Thousands of women could now be spared one of the most debilitating side-effects of breast cancer treatment—lifelong swelling of the arm—according to new research. Lymphoedema, a long-term condition causing swelling in the body's tissue, affects nearly one in five breast cancer patients following surgery to nearby glands.
Radiotherapy vs. Invasive Surgery
Previously, experts suggested that doctors could treat women whose cancer has spread to glands under the arm with radiotherapy rather than invasive surgery, thereby lowering the risk of lymphoedema. However, it was unclear whether the approach could be offered to women undergoing a mastectomy or those with larger tumours. Now, presenting their findings at the annual meeting of the American Society of Clinical Oncology (ASCO) in Chicago, researchers are confident that surgery is largely unnecessary in these patients.
Survival Rates
Results even showed that survival rates were slightly higher in the group that did not have surgery to remove the glands, with 94 per cent of patients surviving their disease for at least five years.

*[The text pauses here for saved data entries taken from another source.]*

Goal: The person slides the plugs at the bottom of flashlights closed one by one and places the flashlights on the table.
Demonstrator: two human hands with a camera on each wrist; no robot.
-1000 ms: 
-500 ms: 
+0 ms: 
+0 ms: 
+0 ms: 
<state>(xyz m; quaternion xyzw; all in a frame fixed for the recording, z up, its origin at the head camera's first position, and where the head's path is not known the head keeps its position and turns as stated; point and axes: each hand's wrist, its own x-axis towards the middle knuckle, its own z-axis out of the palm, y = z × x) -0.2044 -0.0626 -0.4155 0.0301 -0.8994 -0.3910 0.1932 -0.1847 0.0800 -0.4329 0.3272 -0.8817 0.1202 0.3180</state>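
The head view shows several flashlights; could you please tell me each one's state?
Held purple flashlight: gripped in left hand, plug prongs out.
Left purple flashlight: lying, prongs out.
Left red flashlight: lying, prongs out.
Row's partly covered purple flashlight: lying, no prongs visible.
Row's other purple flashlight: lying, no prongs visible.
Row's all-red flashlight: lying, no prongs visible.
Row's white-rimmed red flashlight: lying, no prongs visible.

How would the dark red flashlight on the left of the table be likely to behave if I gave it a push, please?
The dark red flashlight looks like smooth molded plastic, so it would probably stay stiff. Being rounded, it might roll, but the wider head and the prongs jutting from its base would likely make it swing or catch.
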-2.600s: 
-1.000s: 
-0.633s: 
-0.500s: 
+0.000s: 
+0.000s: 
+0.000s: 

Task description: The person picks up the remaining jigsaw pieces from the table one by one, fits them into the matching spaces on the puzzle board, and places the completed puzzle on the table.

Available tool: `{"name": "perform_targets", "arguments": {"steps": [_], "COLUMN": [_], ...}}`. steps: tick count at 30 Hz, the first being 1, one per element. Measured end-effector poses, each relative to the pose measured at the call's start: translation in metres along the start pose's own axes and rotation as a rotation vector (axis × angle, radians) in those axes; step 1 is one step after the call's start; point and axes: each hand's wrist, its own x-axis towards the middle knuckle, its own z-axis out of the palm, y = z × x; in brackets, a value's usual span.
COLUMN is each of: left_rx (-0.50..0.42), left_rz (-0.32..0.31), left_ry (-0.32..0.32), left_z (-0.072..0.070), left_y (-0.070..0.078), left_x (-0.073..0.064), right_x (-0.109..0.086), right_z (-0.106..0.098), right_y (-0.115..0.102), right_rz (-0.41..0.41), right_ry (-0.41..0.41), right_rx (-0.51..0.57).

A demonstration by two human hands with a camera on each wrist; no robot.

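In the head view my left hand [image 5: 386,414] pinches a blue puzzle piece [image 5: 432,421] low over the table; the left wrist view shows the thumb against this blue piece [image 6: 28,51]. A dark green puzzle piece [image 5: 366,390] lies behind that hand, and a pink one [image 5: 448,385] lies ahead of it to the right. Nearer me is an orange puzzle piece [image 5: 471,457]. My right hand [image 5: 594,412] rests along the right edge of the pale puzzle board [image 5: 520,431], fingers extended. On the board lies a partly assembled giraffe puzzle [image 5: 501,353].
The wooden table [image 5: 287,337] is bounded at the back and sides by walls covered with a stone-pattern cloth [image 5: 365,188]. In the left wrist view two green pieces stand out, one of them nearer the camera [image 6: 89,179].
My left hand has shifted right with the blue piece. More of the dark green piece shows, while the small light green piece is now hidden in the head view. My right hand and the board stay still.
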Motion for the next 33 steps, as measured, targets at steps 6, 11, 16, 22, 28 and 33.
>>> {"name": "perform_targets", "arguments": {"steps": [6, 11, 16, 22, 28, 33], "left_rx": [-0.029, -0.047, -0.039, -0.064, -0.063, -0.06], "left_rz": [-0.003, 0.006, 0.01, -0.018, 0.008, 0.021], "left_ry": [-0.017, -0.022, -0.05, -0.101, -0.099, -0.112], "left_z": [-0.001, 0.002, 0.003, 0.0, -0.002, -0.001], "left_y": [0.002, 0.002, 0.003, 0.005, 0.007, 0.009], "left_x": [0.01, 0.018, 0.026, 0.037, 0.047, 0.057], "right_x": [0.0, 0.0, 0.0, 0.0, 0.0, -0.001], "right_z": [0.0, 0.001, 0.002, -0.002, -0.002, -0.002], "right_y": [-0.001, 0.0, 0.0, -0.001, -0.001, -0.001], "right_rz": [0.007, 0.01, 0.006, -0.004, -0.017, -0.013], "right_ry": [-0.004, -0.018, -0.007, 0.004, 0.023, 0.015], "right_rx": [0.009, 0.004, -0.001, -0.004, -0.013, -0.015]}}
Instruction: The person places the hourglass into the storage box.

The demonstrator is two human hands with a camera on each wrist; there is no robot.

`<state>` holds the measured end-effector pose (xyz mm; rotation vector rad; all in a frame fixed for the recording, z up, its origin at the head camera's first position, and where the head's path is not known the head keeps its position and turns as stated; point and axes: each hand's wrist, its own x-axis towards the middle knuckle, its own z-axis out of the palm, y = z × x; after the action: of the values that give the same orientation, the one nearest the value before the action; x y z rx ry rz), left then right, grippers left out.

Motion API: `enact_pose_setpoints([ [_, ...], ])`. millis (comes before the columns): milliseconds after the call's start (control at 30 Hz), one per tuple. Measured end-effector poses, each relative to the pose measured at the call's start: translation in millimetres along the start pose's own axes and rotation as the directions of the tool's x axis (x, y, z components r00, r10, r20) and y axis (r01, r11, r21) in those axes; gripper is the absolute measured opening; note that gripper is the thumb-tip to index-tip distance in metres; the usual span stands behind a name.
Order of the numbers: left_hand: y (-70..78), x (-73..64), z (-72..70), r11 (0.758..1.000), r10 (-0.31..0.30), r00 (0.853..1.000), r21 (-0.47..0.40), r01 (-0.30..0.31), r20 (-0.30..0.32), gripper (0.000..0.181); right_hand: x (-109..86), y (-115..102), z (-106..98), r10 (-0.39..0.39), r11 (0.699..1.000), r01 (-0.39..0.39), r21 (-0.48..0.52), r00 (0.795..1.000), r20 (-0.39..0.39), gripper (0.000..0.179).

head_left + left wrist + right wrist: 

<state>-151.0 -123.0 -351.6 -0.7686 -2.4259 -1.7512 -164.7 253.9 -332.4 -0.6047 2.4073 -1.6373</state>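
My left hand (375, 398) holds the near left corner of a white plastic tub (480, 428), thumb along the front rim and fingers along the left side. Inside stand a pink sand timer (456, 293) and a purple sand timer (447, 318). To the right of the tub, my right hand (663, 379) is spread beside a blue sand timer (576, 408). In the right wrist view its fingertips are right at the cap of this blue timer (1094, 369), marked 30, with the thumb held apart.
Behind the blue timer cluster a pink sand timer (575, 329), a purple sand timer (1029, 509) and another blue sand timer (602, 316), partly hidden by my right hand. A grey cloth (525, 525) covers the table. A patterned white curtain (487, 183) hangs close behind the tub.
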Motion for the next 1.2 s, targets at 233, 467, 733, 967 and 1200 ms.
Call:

Commenting on the findings, Dr Jane Lowe Meisel, an expert in breast cancer, said: "These findings have the potential to simplify surgical management and meaningfully impact breast cancer survivorship for women throughout the world. Lymphedema can be a devastating quality-of-life issue that alters a woman's mobility, appearance, and self-esteem long after breast cancer treatment is complete. This rigorous, large-scale trial proves that we can safely skip invasive axillary node dissection in patients with limited nodal disease, and that by avoiding this additional surgery, we can drastically reduce long-term arm complications and improve arm function for breast cancer patients even years out from their diagnosis."
Study Details
The study followed 2,540 women from Sweden, Denmark, Germany, Greece, and Italy, aged around 61 years old, whose cancer had spread to one or two nearby lymph nodes found under the arm. Around a fifth of breast cancers can spread to these nodes, usually resulting in a procedure to remove additional nodes to stop the disease from spreading. However, around half of women who have the procedure develop lymphoedema.
In this study, researchers wanted to see whether avoiding surgery would be safe for women with tumours larger than two millimetres. Patients—a third of whom had opted to have their breast removed—were randomly assigned to have the surgery, known as an axillary lymph node dissection (ALND) and radiation, or just radiation alone.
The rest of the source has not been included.